Efficiency of the solar cell gets a nudge by using a porous planar electron transport layer in perovskite solar cells. It helps to improve the interaction between electrodes and perovskite raising the performance up to 20.7%, which was around 18% earlier.
Scientists in the United States came up with a new technique of applying low-cost organic pigment coating to perovskite solar cells and increased cell's stability efficiency and by 1.2 % reaching 21.1%. The low-cost organic pigment known as quinacridone (QA), widely used as organic pigment for red paints and cosmetics, is used as a surface passivation agent to improve efficiency and stability. It is air-stable, non-toxic and a lot cheaper. What makes it more suitable is its supermolecular structure that gives it physicochemical properties, including high stability against light and heat and a great charge carrier mobility.
QA is applied to halide methylammonium lead iodine (MAPbI3) thin films by a spin-coating-annealing process. If the solar cell had an efficiency of 18.9% without the layer of pigment, it achieved 21.1% with the layer. Even after the usage of 1000 hours, it still has 90% of its initial efficiency. The solar cell becomes hydrophobic by adding the layer of insoluble pigment via facile solution processing and thermal annealing and initiates high stability for thin films and the solar cell. The surface passivation of halide perovskite thin films by low-solubility organic pigment is an answer to the stable perovskite solar cells.

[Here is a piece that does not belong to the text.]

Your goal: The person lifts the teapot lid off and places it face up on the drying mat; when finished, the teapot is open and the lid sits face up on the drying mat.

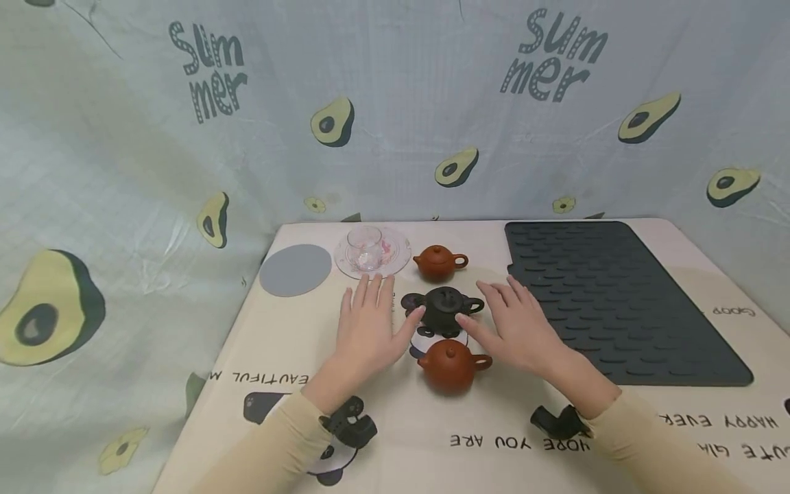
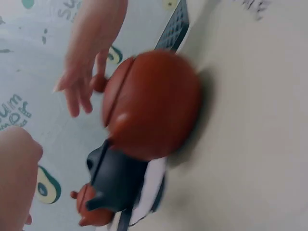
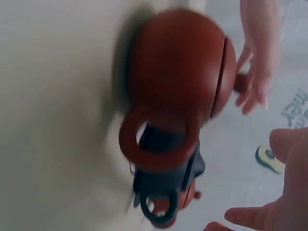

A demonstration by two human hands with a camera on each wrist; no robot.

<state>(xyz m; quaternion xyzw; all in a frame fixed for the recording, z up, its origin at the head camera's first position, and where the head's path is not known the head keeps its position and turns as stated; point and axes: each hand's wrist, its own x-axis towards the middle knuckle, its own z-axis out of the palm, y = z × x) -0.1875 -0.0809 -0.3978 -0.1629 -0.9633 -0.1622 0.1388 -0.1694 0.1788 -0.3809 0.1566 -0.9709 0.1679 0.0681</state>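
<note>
Three small teapots stand in a row running away from me. Nearest is a larger reddish-brown teapot, behind it a black teapot, and farthest a smaller reddish-brown teapot. Each has its lid on, spout to the left and handle to the right. My left hand hovers left of the black teapot with fingers spread. On the other side is my right hand, fingers also extended, its thumb near the black teapot's handle. Both wrist views show the near teapot large, and neither hand grips anything.
A clear glass cup sits on a patterned saucer at the back. Left of it lies a grey round mat. A dark ridged mat covers the right side. A printed curtain hangs behind the table.
</note>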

While Americans were at that, a few scientists in Switzerland were able to come up with a 26.5% efficient perovskite-silicon tandem cell with potential for low-cost electricity generation and large-scale production. The device has a single side textured silicon heterojunction (HJT) cell created at a lab with a mixed halide perovskite deposited on top. Though developed in Swiss Center for Electronics and Microtechnology (CSEM), the cell features a screen-printed contacts, while other leading tandem cells rely on thermally evaporated silver contacts, highly expensive in mass production. According to CSEM, though the temperature has to be lowered to 130 degree Celsius to avoid damage to the perovskite, its screen printing process is equal to the silicon heterojunction (HJT) cell produced industrially.
The key to the efficiency is that the organic passivation layer inserted between the two cells boosted the device open-circuit voltage to 1.86 V. Improvements to contact resistance between the fingers and the front electrode also helped it to raise to 76%. Research is going on if using new transparent electrode materials would enhance the performance better than standard indium-tin-oxide, working on light management within the cell, and placing an additional oxide-based microcrystalline contact between the two cell layers.
The news on solar cell efficiency gets better day by day, latest being the world record hitting 30 % efficiency. When perovskite emerged while silicon was the only word for efficiency, it surprised everyone by breaking the efficiency records while paired with silicon. If functioned individually, it could come up to only 20%. The scientists at Helmholtz-Zentrum Berlin (HZB) have achieved an impressive 29.15 percent efficiency with their tandem silicon-perovskite solar cell. Silicon and perovskite work together very well as silicon is good at absorbing infrared light while perovskite is good at absorbing green and blue light. This new device has a perovskite composition with a 1.68-eV band gap. A new substrate made of carbazole-based molecules with methyl group substitution helped electrons flow through to the electrode more efficiently.
As the researchers compete to bring up the most efficient solar cell, all we need to do is resolve to embrace renewable energy in the future to save ourselves by saving the planet that we live on.